**Work to complete**
Could all of the entries be written out exactly, with any pictures omitted?

**Data entries**

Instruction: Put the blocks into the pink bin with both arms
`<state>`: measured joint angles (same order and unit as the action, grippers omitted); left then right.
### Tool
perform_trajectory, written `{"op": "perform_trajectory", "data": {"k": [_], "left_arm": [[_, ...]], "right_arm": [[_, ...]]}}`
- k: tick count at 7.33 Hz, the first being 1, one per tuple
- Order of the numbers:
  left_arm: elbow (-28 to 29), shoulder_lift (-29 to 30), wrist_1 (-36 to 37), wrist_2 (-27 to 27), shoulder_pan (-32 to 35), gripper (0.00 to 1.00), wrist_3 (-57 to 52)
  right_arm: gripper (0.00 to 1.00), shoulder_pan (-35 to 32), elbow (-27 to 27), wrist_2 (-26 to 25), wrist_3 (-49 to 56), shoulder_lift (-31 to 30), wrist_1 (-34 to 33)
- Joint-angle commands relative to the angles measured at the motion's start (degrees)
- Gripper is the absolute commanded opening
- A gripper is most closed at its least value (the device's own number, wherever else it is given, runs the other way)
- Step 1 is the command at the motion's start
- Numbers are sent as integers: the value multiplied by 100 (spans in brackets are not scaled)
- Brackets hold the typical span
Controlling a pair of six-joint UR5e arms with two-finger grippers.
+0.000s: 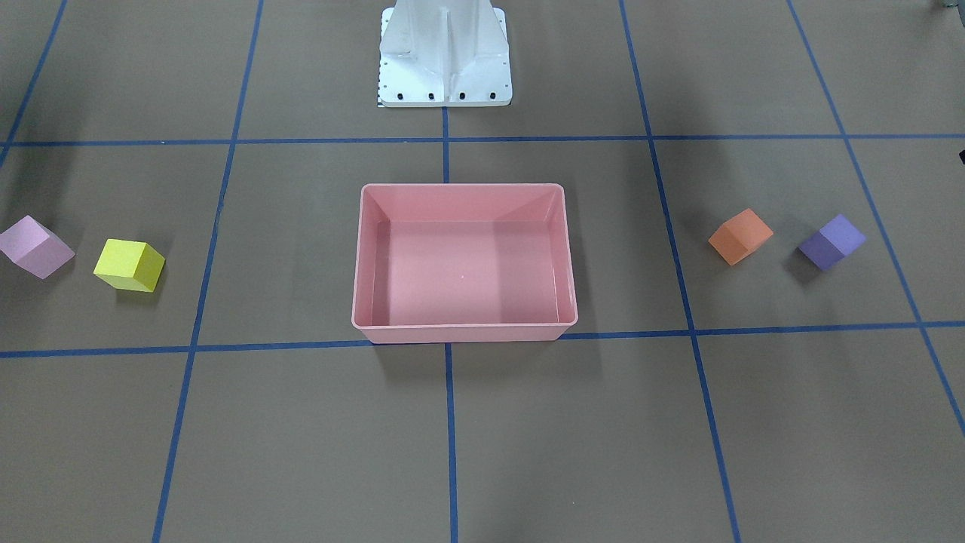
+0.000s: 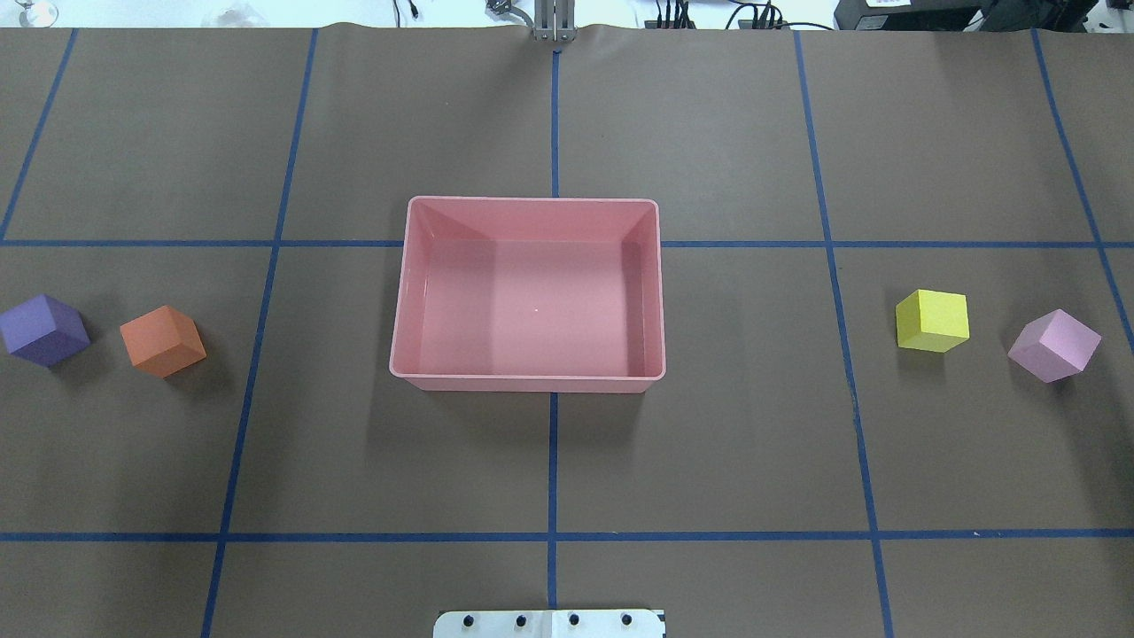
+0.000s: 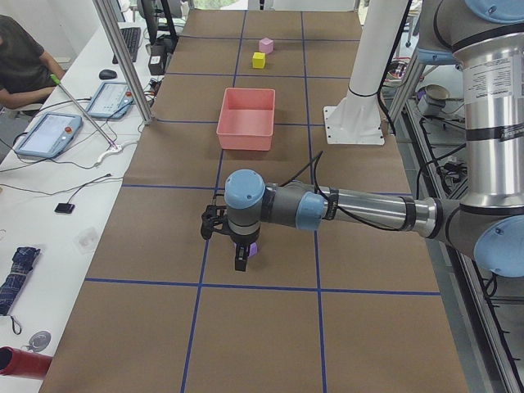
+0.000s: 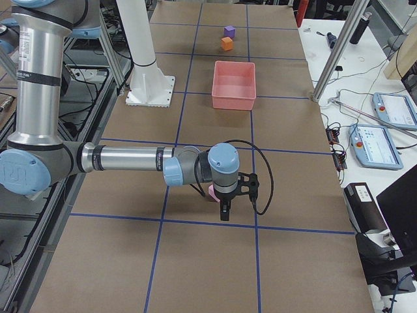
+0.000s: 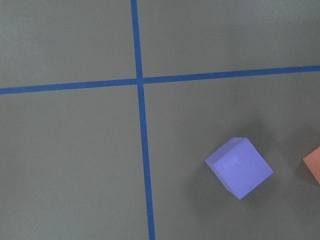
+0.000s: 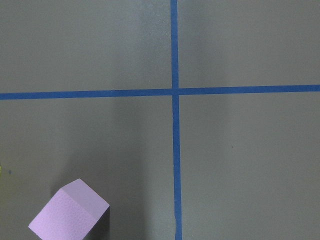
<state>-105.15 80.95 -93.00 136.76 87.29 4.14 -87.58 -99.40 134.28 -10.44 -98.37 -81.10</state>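
The pink bin [image 2: 532, 310] sits at the middle of the brown tabletop [image 2: 709, 443], with nothing in it, a little way out from the white pedestal [image 1: 445, 53]. All four blocks lie on the tabletop outside the bin, two on each side and well apart from it.

On the left side, the orange block [image 2: 163, 340] is nearer the bin and the purple block [image 2: 42, 330] lies just beside it, further out. On the right side, the yellow block [image 2: 931, 321] is the nearer one and the light pink block [image 2: 1054, 346] lies beyond it. Each block is turned at an angle to the blue tape lines [image 2: 552, 461], and none touches its neighbour.

The left arm [image 3: 360, 211] reaches out low and level over the left end of the tabletop. The left gripper [image 3: 240, 264] points straight down, close by the purple block. Only the side camera shows its fingers, so how far open they are cannot be told. Its wrist camera looks down on the purple block lying free, with a corner of the orange block at the edge of the view.

The right arm [image 4: 124, 160] mirrors this over the right end. The right gripper [image 4: 224, 212] also points down, close to the light pink block, which lies free in its wrist view. How wide its fingers stand cannot be told either.
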Motion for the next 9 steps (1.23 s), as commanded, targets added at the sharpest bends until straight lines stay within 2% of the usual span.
{"op": "perform_trajectory", "data": {"k": [1, 5, 7, 9], "left_arm": [[-135, 34, 36, -18, 51, 100, 69], [-145, -79, 1, -18, 60, 100, 69], [-224, -80, 1, -9, 60, 100, 87], [-234, -62, 1, 17, 42, 100, 87]], "right_arm": [[99, -5, -18, 19, 7, -33, 24], [100, 13, -53, -51, -37, -68, 59], [100, 30, -62, 97, -89, -138, 59], [99, 248, -106, 414, -823, -226, 251]]}}
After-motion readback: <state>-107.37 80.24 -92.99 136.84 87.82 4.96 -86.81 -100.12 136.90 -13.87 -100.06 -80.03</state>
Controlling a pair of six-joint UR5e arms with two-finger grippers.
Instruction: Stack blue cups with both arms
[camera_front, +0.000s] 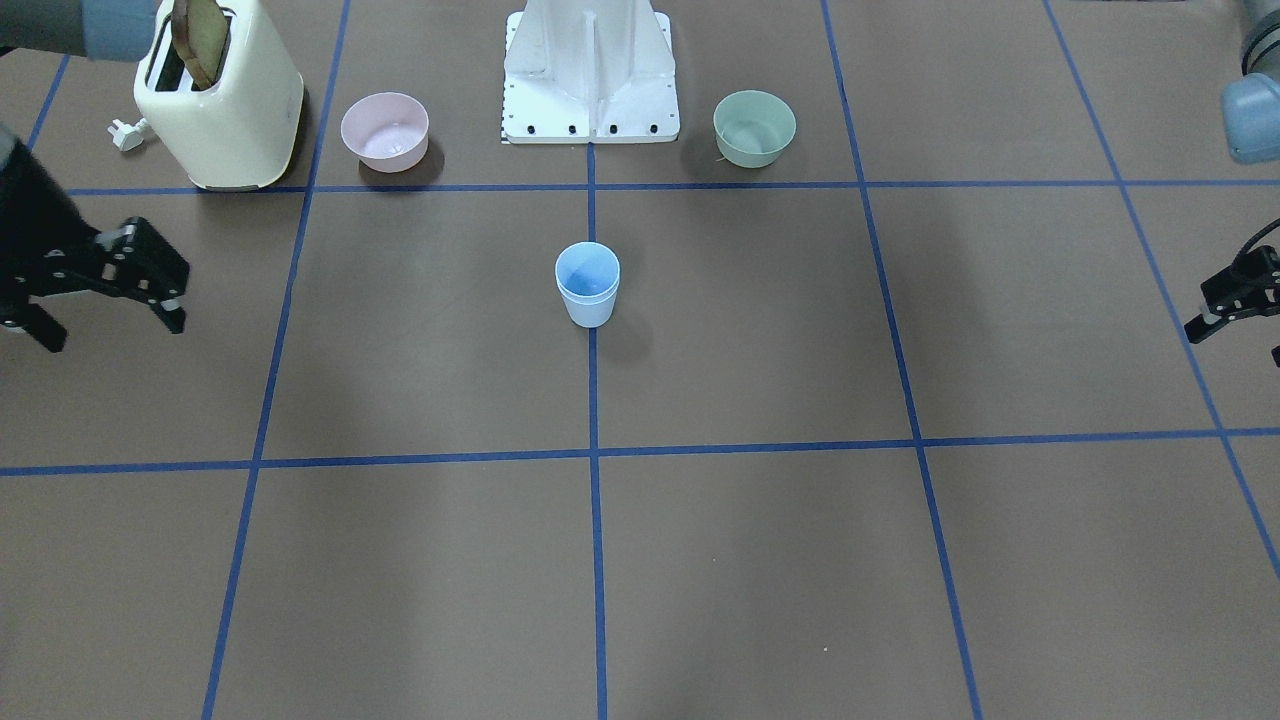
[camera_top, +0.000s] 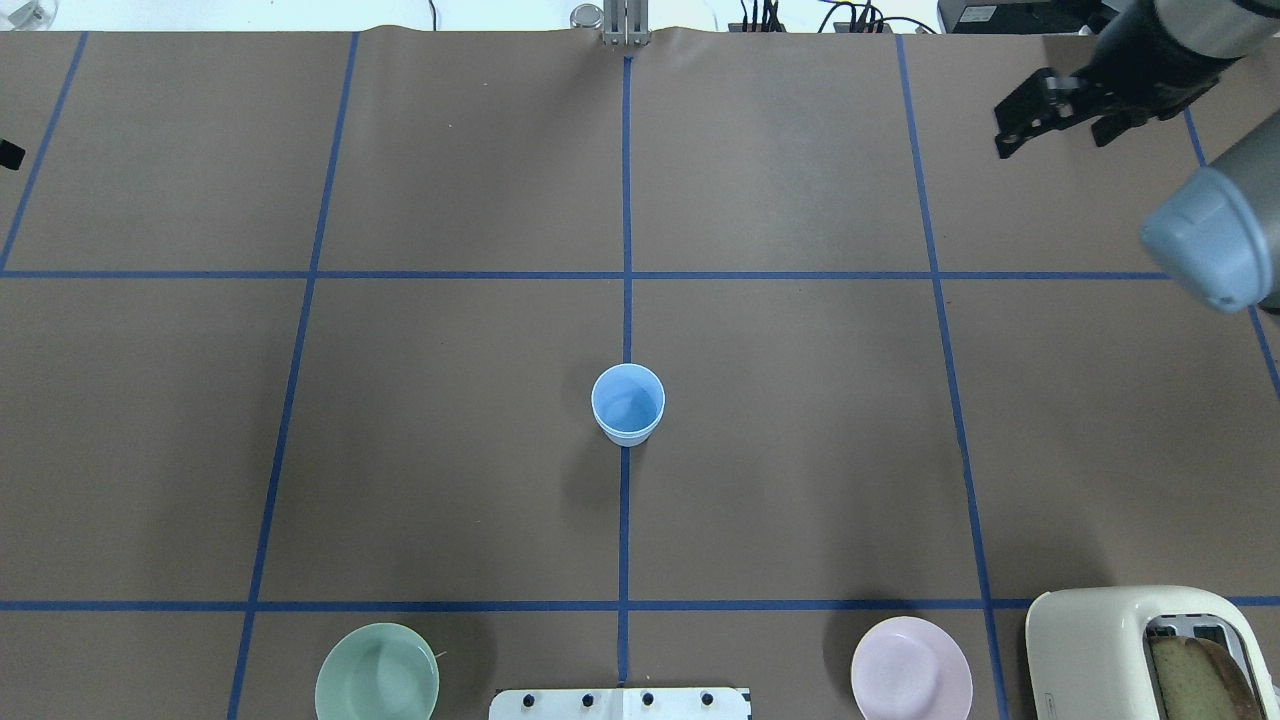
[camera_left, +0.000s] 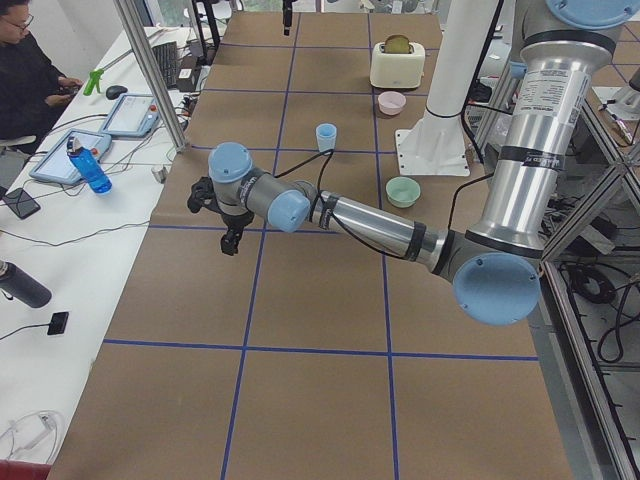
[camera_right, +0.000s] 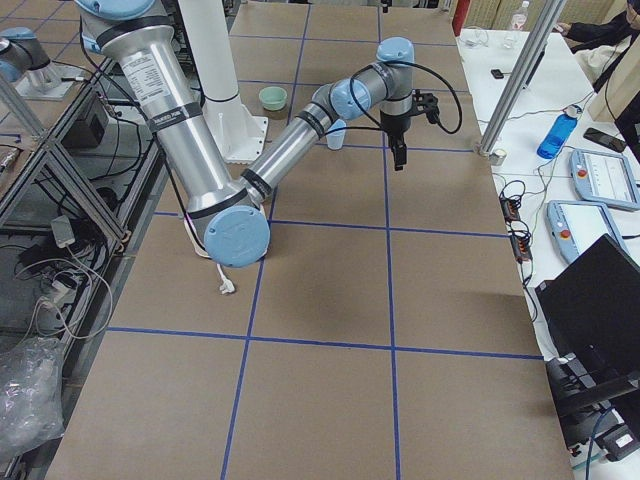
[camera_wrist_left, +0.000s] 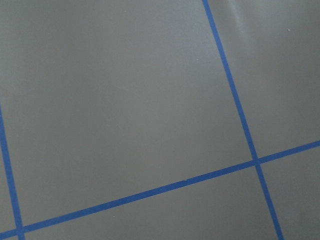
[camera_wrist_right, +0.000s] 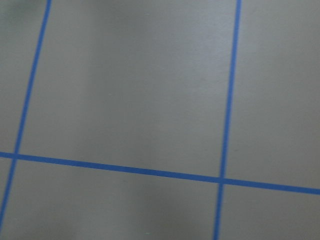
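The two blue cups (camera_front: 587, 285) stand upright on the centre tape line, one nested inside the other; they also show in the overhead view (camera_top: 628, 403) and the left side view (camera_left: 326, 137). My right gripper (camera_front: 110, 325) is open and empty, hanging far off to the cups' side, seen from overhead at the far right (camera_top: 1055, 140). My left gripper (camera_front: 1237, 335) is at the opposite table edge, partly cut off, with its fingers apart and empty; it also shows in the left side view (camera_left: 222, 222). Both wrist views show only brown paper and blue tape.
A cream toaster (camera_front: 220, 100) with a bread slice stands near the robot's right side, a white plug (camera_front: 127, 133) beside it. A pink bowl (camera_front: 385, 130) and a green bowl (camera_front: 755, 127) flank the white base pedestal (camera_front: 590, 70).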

**Result of this exercise**
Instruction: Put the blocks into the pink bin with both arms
`<state>`: measured joint angles (same order and unit as the action, grippers omitted); left then right.
### Tool
perform_trajectory, written `{"op": "perform_trajectory", "data": {"k": [_], "left_arm": [[_, ...]], "right_arm": [[_, ...]]}}`
- k: tick count at 7.33 Hz, the first being 1, one per tuple
- Order of the numbers:
  left_arm: elbow (-28 to 29), shoulder_lift (-29 to 30), wrist_1 (-36 to 37), wrist_2 (-27 to 27), shoulder_pan (-32 to 35), gripper (0.00 to 1.00), wrist_3 (-57 to 52)
  right_arm: gripper (0.00 to 1.00), shoulder_pan (-35 to 32), elbow (-27 to 27), wrist_2 (-26 to 25), wrist_3 (-49 to 56), shoulder_lift (-31 to 30), wrist_1 (-34 to 33)
- Joint-angle commands relative to the angles measured at the motion's start (degrees)
- Gripper is the absolute commanded opening
- A gripper is most closed at its least value (the device's own number, wherever else it is given, runs the other way)
- Step 1 is the command at the motion's start
- Numbers are sent as integers: the value multiplied by 100 (spans in brackets are not scaled)
- Brackets hold the typical span
Controlling a pair of six-joint UR5e arms with two-finger grippers.
+0.000s: 
+0.000s: 
+0.000s: 
+0.000s: 
+0.000s: 
+0.000s: 
<state>-105.15 80.95 -93.00 136.76 87.29 4.14 -87.58 -99.40 134.28 -10.44 -98.37 -81.10</state>
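The pink bin [image 2: 532, 310] sits at the middle of the brown tabletop [image 2: 709, 443], with nothing in it, a little way out from the white pedestal [image 1: 445, 53]. All four blocks lie on the tabletop outside the bin, two on each side and well apart from it.

On the left side, the orange block [image 2: 163, 340] is nearer the bin and the purple block [image 2: 42, 330] lies just beside it, further out. On the right side, the yellow block [image 2: 931, 321] is the nearer one and the light pink block [image 2: 1054, 346] lies beyond it. Each block is turned at an angle to the blue tape lines [image 2: 552, 461], and none touches its neighbour.

The left arm [image 3: 360, 211] reaches out low and level over the left end of the tabletop. The left gripper [image 3: 240, 264] points straight down, close by the purple block. Only the side camera shows its fingers, so how far open they are cannot be told. Its wrist camera looks down on the purple block lying free, with a corner of the orange block at the edge of the view.

The right arm [image 4: 124, 160] mirrors this over the right end. The right gripper [image 4: 224, 212] also points down, close to the light pink block, which lies free in its wrist view. How wide its fingers stand cannot be told either.
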Motion for the next 9 steps (1.23 s), as commanded, targets added at the sharpest bends until straight lines stay within 2% of the usual span.
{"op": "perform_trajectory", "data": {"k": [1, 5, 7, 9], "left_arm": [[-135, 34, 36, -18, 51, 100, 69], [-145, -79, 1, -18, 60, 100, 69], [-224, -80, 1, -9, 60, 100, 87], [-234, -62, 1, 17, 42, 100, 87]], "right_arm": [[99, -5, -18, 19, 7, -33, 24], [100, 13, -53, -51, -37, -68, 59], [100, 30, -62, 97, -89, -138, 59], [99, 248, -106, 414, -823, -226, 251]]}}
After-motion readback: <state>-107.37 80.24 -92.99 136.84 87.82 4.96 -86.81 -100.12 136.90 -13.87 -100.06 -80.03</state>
Controlling a pair of six-joint UR5e arms with two-finger grippers.
Instruction: Stack blue cups with both arms
[camera_front, +0.000s] 
[camera_top, +0.000s] 
[camera_left, +0.000s] 
[camera_right, +0.000s] 
[camera_wrist_left, +0.000s] 
[camera_wrist_right, +0.000s] 
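The two blue cups (camera_front: 587, 285) stand upright on the centre tape line, one nested inside the other; they also show in the overhead view (camera_top: 628, 403) and the left side view (camera_left: 326, 137). My right gripper (camera_front: 110, 325) is open and empty, hanging far off to the cups' side, seen from overhead at the far right (camera_top: 1055, 140). My left gripper (camera_front: 1237, 335) is at the opposite table edge, partly cut off, with its fingers apart and empty; it also shows in the left side view (camera_left: 222, 222). Both wrist views show only brown paper and blue tape.
A cream toaster (camera_front: 220, 100) with a bread slice stands near the robot's right side, a white plug (camera_front: 127, 133) beside it. A pink bowl (camera_front: 385, 130) and a green bowl (camera_front: 755, 127) flank the white base pedestal (camera_front: 590, 70).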

What needed an answer now has one.